_Your assignment:_ Transcribe the data exactly, omitting whatever pictures it holds.
Content starts
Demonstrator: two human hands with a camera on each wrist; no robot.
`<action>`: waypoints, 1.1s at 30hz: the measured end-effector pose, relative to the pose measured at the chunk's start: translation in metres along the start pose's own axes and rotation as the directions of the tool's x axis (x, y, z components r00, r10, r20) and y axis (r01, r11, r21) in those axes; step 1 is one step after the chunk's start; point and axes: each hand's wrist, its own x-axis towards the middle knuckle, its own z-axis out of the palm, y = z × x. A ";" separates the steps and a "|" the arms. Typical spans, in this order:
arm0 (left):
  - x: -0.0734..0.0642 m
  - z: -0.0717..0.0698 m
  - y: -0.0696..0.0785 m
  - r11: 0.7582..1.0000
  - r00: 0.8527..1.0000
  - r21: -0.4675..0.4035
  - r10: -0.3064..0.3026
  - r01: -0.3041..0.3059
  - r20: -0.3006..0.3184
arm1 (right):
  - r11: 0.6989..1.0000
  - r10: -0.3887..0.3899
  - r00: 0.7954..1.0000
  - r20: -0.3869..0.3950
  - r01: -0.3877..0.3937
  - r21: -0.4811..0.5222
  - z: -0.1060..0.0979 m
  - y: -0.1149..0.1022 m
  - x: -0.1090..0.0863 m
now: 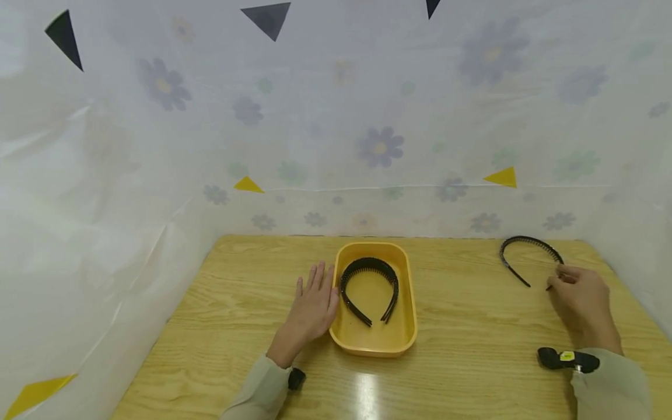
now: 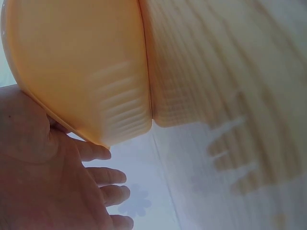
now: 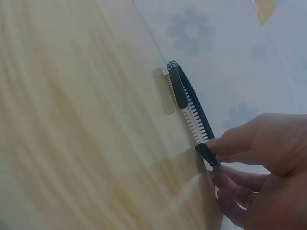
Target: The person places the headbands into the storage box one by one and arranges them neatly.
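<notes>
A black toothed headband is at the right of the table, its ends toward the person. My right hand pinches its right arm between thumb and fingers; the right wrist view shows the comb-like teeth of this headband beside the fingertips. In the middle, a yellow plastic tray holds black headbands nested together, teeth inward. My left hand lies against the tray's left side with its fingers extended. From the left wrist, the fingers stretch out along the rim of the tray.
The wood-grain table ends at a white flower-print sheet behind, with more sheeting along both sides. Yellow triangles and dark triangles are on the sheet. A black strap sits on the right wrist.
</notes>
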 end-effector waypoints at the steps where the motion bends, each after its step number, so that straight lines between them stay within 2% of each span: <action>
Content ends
_Task solution:_
Demonstrator: two human hands with a camera on each wrist; no robot.
`<action>`: waypoints, 1.1s at 30hz: the measured end-effector pose, relative to the pose measured at the chunk's start: translation in metres along the start pose's own axes and rotation as the directions of the tool's x axis (x, y, z components r00, r10, r20) and y axis (r01, r11, r21) in those axes; step 1 is one step after the chunk's start; point and axes: each hand's wrist, its own x-axis towards the middle knuckle, its own z-axis out of the palm, y = z × x. A ";" separates the steps and a "|" the arms. Typical spans, in this order:
arm0 (left):
  - x: -0.0734..0.0642 m
  - z: -0.0717..0.0698 m
  - y: -0.0696..0.0785 m
  - r11: 0.7582..1.0000
  - r00: 0.8527..1.0000
  - r21: -0.4675..0.4035
  - r10: -0.3064..0.3026
  - r01: -0.3041..0.3059
  - r20: -0.3006..0.3184
arm1 (right):
  - r11: 0.6989..1.0000
  - r10: -0.3887..0.3899
  - r00: 0.7954..1.0000
  - r20: -0.3869..0.3950
  - r01: -0.3877..0.3937
  - r21: -0.4811..0.5222
  - z: -0.1060..0.0979 m
  - y: -0.1149..0.1022 m
  - x: -0.1090..0.0863 m
now: 
now: 
now: 
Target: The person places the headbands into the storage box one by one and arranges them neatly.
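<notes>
A black toothed headband is at the right of the table, its ends toward the person. My right hand pinches its right arm between thumb and fingers; the right wrist view shows the comb-like teeth of this headband beside the fingertips. In the middle, a yellow plastic tray holds black headbands nested together, teeth inward. My left hand lies against the tray's left side with its fingers extended. From the left wrist, the fingers stretch out along the rim of the tray.
The wood-grain table ends at a white flower-print sheet behind, with more sheeting along both sides. Yellow triangles and dark triangles are on the sheet. A black strap sits on the right wrist.
</notes>
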 end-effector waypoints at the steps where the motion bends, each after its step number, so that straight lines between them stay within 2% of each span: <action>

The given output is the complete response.